Every line in the data below that holds "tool" should be found and copied.

Records from a data collection -
....
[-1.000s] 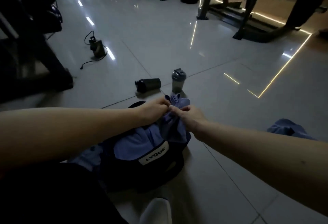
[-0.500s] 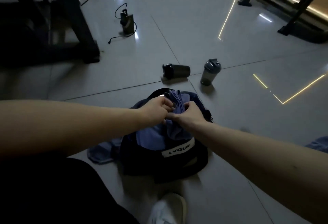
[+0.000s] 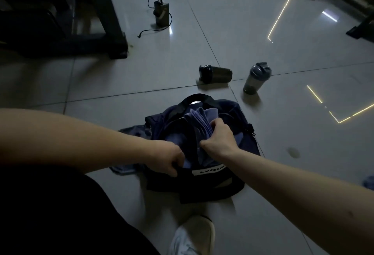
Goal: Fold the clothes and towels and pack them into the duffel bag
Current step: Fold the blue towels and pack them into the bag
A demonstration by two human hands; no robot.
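A dark navy duffel bag [image 3: 202, 186] sits unzipped on the tiled floor, white label facing the near side and a black strap arched over its far end. A folded purple-blue cloth [image 3: 199, 118] stands up out of the opening, gripped by the right hand [image 3: 219, 139]. The left hand [image 3: 165, 159] holds the bag's near rim. A denim-blue garment [image 3: 131, 131] lies crumpled on the floor, partly under the bag's left side. A small blue cloth [image 3: 368, 182] lies well apart to the right.
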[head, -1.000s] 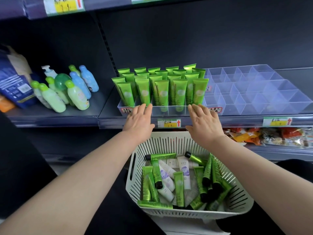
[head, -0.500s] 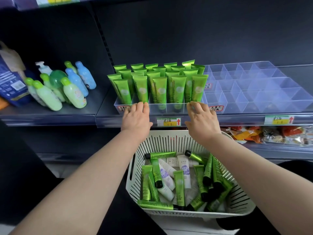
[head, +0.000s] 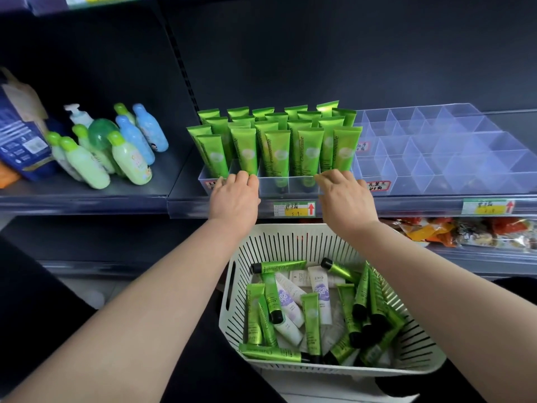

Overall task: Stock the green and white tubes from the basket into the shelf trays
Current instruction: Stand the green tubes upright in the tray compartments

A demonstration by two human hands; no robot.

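Note:
Several upright green tubes [head: 279,149] fill a clear divided tray [head: 287,186] on the middle shelf. My left hand [head: 235,197] and my right hand [head: 344,197] both grip that tray's front wall, fingertips curled over its rim, left near the left end and right near the right end. Below them a white slotted basket [head: 290,232] holds several loose green tubes [head: 312,324] mixed with white tubes [head: 321,289] lying flat.
A second clear divided tray [head: 436,158] with nothing in its cells stands right of the full one. Green and blue bottles [head: 116,152] and a blue pack [head: 20,135] sit on the shelf's left. Snack packets [head: 465,231] lie on the lower right shelf.
Both hands moved forward from just short of the tray to its front wall, and the fingers went from straight to curled over the rim. The view shifted slightly downward.

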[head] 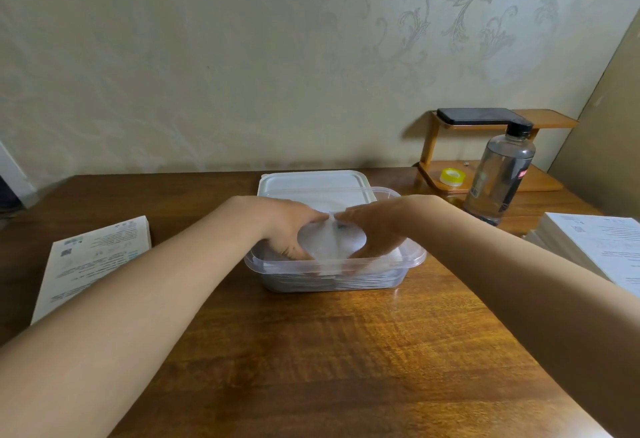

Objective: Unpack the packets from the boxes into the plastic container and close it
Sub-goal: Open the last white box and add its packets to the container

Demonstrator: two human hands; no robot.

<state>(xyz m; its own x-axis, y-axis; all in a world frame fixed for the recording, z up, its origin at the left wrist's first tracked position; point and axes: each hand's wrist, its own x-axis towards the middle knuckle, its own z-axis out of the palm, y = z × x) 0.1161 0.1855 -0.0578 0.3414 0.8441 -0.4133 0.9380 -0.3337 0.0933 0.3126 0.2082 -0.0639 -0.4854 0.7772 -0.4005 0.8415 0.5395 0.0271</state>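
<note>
Packets (332, 240) sit stacked inside the plastic container (414, 255), which stands open in the middle of the table (346, 351). From my feed I see only a pale patch of the top packet between the hands. A small dark mark on it is too blurred to read. Lower layers show only as grey bands through the container's near wall.

My left hand (287, 226) lies on the stack at the container's left side and my right hand (374, 230) at its right side. Both forefingers run fairly straight and almost meet over the container's far edge, and both thumbs splay toward its near wall. They press on the packets, released rather than grasping. The remaining fingers are hidden behind the hands.

The white lid (311, 181) lies flat just behind the container, its near edge covered by the container's rim. Left of the container lies a white box (93, 257) with illegible print. More boxes (595, 243) are stacked to the right, cut off by the frame edge. Behind and to the right of the container stands a clear bottle (498, 178), partly blocking a wooden shelf (547, 118) that holds a dark phone (474, 115) and a yellow tape roll (450, 176).
</note>
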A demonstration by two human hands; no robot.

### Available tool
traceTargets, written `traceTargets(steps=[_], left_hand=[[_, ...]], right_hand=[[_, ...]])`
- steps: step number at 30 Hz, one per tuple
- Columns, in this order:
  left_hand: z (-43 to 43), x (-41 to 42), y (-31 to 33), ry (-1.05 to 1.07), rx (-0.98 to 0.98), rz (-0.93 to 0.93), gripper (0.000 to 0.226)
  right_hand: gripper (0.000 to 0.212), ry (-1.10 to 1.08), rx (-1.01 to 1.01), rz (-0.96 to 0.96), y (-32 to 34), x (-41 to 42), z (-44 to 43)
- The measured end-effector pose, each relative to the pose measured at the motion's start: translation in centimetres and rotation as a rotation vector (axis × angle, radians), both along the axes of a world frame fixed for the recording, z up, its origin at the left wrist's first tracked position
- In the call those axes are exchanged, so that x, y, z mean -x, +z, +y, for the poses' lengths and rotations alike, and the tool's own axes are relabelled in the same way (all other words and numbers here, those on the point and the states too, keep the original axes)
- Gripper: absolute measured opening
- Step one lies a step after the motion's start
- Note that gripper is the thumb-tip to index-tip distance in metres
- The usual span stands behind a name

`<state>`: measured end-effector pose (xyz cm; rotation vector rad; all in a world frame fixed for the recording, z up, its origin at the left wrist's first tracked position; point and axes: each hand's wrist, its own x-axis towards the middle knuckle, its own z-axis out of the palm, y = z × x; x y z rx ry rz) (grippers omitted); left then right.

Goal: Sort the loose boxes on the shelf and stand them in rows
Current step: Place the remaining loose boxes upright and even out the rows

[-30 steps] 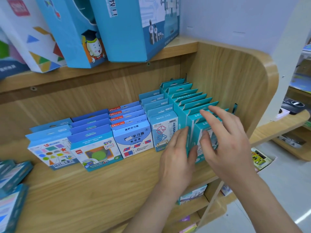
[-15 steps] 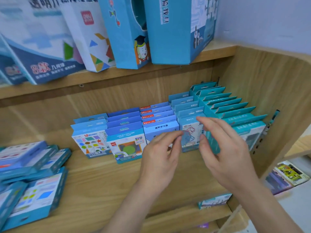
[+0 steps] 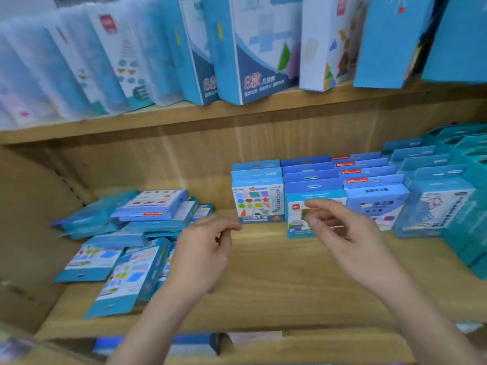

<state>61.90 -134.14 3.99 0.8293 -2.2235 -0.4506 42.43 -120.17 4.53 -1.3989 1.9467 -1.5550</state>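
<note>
Both forearms reach in over the front edge of the shelf (image 3: 268,291). The left hand (image 3: 203,251) and the right hand (image 3: 353,241) hover with fingers loosely curled, holding nothing. Bare board lies beneath and between them. The loose boxes (image 3: 131,227) lie flat in a heap at the left, just beside the left hand, and the rows (image 3: 369,180) stand upright at the right, behind the right hand.

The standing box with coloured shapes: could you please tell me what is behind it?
Behind the shapes box more boxes stand in its row; only their blue top flaps show. Their fronts are covered, so their prints cannot be told.
</note>
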Motion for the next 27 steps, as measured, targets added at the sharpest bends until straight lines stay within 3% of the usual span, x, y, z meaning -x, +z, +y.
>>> traceTargets(steps=[5,8,10,11,13,15,19,23,27], left_hand=[[-4.5,-8.9,-1.3,0.130,-0.126,-0.253,0.018],[-5.8,-13.1,-3.8,0.063,-0.165,-0.510,0.051],[-6.3,-15.2,-5.7,-0.004,-0.077,-0.603,0.071],[-6.5,-16.0,-6.4,-0.026,-0.019,-0.648,0.073],[-6.7,-17.1,-7.2,-0.060,0.097,-0.699,0.070],[-6.7,-17.3,-7.2,-0.078,0.183,-0.659,0.063],[-7.1,-17.6,-7.6,-0.105,0.216,-0.524,0.042],[-7.6,-18.1,-8.0,-0.099,0.126,-0.445,0.052],[-6.9,-17.7,-9.0,-0.171,0.007,-0.620,0.065]], right_hand=[[0.040,0.099,-0.108,-0.156,-3.6,-6.2,-4.7],[0.045,0.186,-0.275,-0.210,-6.0,-9.6,-6.9],[0.061,0.262,-0.396,-0.219,-7.2,-11.7,-7.9],[0.072,0.300,-0.446,-0.112,-7.7,-12.7,-8.2],[0.088,0.323,-0.519,0.323,-8.7,-14.4,-9.1],[0.089,0.273,-0.488,0.646,-9.3,-15.9,-10.2],[0.065,0.232,-0.296,0.810,-10.3,-16.2,-12.0],[0.021,0.127,-0.095,0.587,-6.1,-13.1,-9.9],[0.018,0.032,-0.184,-0.051,-0.8,-9.0,-9.8]])
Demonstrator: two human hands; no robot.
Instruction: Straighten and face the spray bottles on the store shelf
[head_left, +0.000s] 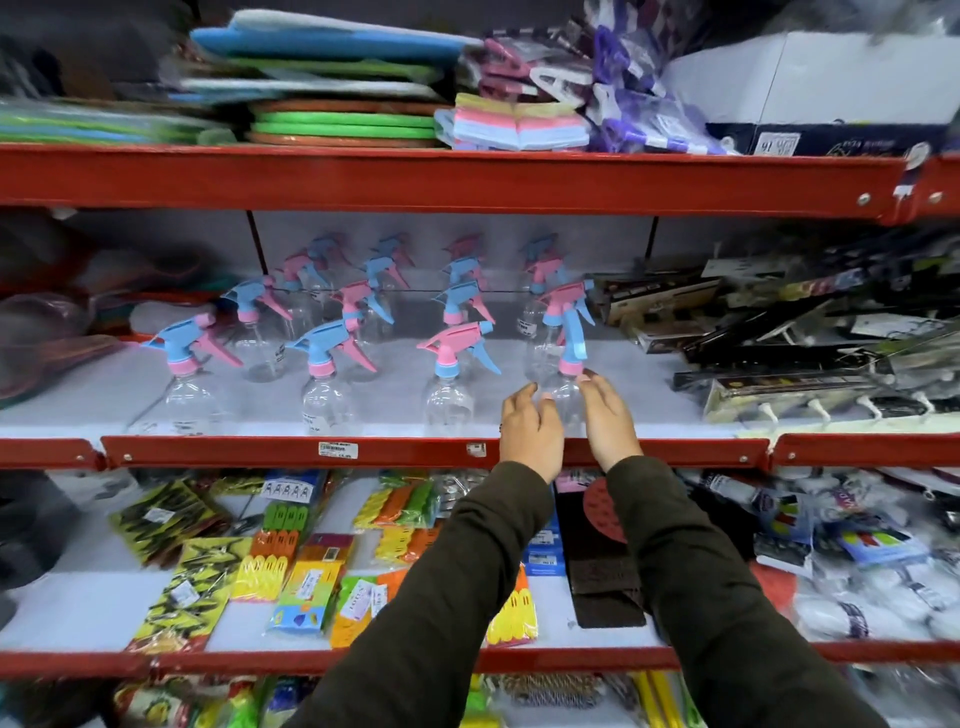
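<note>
Flanking the front-right spray bottle (567, 387), the left hand (531, 432) and right hand (609, 420) are seen with fingers loosely extended and uncurled; neither is closed around it, and actual contact with the clear body cannot be confirmed. The bottle is placed at the near edge of the middle shelf (363, 451), right end of the front row, its blue trigger head above a pink collar, nozzle direction unclear. Three more front-row bottles (323, 376) are lined up to the left, nozzles pointed left, with further rows stacked behind toward the far back panel. Black boxed goods (779, 338) are piled just right of the bottles. A price label (337, 449) is fixed on the red shelf lip. Dark sleeves (691, 571) are worn on both arms.
</note>
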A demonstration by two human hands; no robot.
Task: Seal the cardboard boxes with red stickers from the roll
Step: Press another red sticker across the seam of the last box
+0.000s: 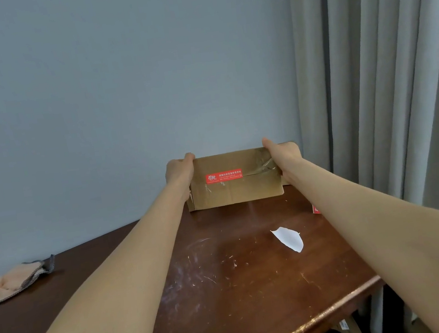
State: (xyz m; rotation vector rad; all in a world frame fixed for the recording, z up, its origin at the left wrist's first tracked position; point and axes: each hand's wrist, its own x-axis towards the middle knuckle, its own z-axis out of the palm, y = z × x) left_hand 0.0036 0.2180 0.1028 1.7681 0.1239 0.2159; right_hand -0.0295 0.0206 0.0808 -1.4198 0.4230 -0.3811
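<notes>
Left hand (180,172): clasps the left end of the cardboard box (235,191), thumb over the top edge, the other fingers out of sight behind the end

Right hand (285,156): clasps the right end of the same box, thumb raised at the top edge, palm against the end; both forearms stretched well forward

Cardboard box: brown, long side toward the camera, at the far side of the table next to the wall; its lower edge meets the tabletop

Red sticker (224,176): one, with white print, lying flat across the seam on the near face, left of centre

Clear tape (267,165): wrinkled strip on the same face, toward the right end

Table (230,284): dark brown wood, surface scratched and flecked (front edge worn pale)

White paper scrap (289,238): curled, on the tabletop near the right forearm

Red item (316,209): mostly hidden behind the right forearm; cannot tell what it is

Cloth (10,283): peach with grey edging, far left of table

Curtain (383,70): grey, pleated, right of the box

Wall (114,82): plain blue-grey
</notes>
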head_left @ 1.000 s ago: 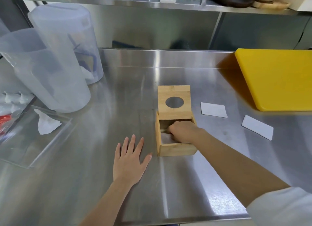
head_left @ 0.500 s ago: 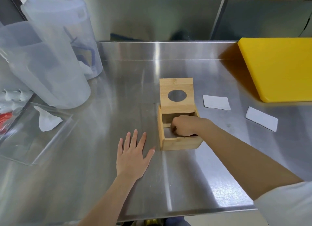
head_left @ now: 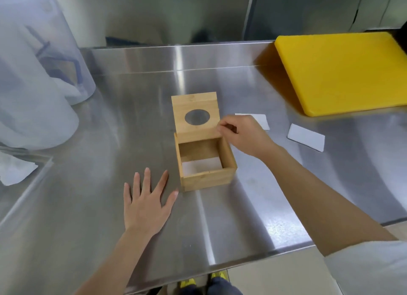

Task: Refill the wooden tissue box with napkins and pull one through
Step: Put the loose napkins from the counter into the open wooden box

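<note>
The wooden tissue box (head_left: 207, 180) stands mid-table. Its sliding lid (head_left: 193, 103), which has a round hole, is pushed back and tilted up. One white napkin (head_left: 201, 165) lies flat on the box floor. My right hand (head_left: 244, 136) is just right of the box, with thumb and forefinger pinched on the lid's right edge. My left hand (head_left: 145, 204) rests flat on the steel with its fingers spread, left of the box and holding nothing. Two more napkins lie to the right: one (head_left: 263, 121) is partly behind my right hand, the other (head_left: 306, 137) is farther out.
A yellow cutting board (head_left: 343, 72) fills the back right. Two large translucent plastic pitchers (head_left: 33, 85) stand at the left. Below them sits a clear tray holding a crumpled tissue (head_left: 15, 171). The table's front edge (head_left: 220, 270) runs close to my body.
My right hand has come up out of the box, leaving the napkin inside, and has moved to the lid's right edge. The left hand stayed flat. The view has moved closer.
</note>
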The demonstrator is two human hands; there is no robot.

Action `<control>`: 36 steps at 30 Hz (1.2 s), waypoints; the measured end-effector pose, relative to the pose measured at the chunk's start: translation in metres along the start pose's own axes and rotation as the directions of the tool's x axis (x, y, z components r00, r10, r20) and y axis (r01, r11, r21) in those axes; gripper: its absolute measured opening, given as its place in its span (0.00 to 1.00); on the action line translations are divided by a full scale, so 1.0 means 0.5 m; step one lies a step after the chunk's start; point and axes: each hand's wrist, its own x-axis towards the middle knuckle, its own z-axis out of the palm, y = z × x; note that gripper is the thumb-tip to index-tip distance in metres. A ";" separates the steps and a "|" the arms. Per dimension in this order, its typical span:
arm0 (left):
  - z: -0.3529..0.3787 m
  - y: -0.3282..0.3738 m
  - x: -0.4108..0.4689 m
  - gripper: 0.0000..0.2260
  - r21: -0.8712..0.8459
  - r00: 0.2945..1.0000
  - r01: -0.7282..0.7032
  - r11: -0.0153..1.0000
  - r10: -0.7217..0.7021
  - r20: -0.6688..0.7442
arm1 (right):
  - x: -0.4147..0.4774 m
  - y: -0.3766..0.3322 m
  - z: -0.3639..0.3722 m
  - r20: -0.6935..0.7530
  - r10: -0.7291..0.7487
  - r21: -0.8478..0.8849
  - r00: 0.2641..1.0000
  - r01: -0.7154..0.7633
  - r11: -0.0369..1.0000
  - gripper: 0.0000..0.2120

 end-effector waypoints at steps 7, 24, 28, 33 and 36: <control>0.000 0.007 0.000 0.33 0.019 0.999 0.033 0.999 -0.033 -0.014 | -0.023 0.200 -0.055 -0.293 0.265 -0.097 0.919 -0.304 0.948 0.10; -0.004 0.019 -0.005 0.38 -0.013 0.996 0.078 0.997 -0.078 -0.033 | -0.082 0.459 -0.148 -0.048 0.700 -0.422 0.713 -0.649 0.632 0.24; -0.006 0.027 -0.005 0.34 -0.017 0.994 0.113 0.993 -0.113 -0.002 | -0.079 0.472 -0.163 0.021 0.727 -0.371 0.686 -0.670 0.643 0.31; -0.002 0.040 -0.005 0.24 -0.040 0.989 0.149 0.988 -0.150 -0.018 | -0.074 0.526 -0.150 0.095 0.704 -0.274 0.704 -0.662 0.698 0.32; 0.000 0.046 -0.007 0.24 -0.055 0.986 0.161 0.985 -0.163 -0.028 | -0.061 0.464 -0.150 0.084 0.652 -0.337 0.753 -0.595 0.730 0.24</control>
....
Output of the task -
### Available tool
- In the call those axes are exchanged, so that x, y, z mean -x, +z, +y, for the poses' lengths and rotations alike, and the tool's own axes are relabelled in the same way (all other words and numbers here, those on the point and the states too, keep the original axes)
Action `<control>`: 36 steps at 30 Hz (1.2 s), waypoints; the measured end-effector pose, relative to the pose measured at the chunk's start: translation in metres along the start pose's own axes and rotation as the directions of the tool's x axis (x, y, z components r00, r10, r20) and y axis (r01, r11, r21) in those axes; gripper: its absolute measured opening, given as its place in its span (0.00 to 1.00); on the action line translations are divided by a full scale, so 1.0 means 0.5 m; step one lies a step after the chunk's start; point and axes: each hand's wrist, its own x-axis towards the middle knuckle, its own z-axis out of the palm, y = z × x; note that gripper is the thumb-tip to index-tip distance in metres. A ";" separates the steps and a "|" the arms. Per dimension in this order, its typical span:

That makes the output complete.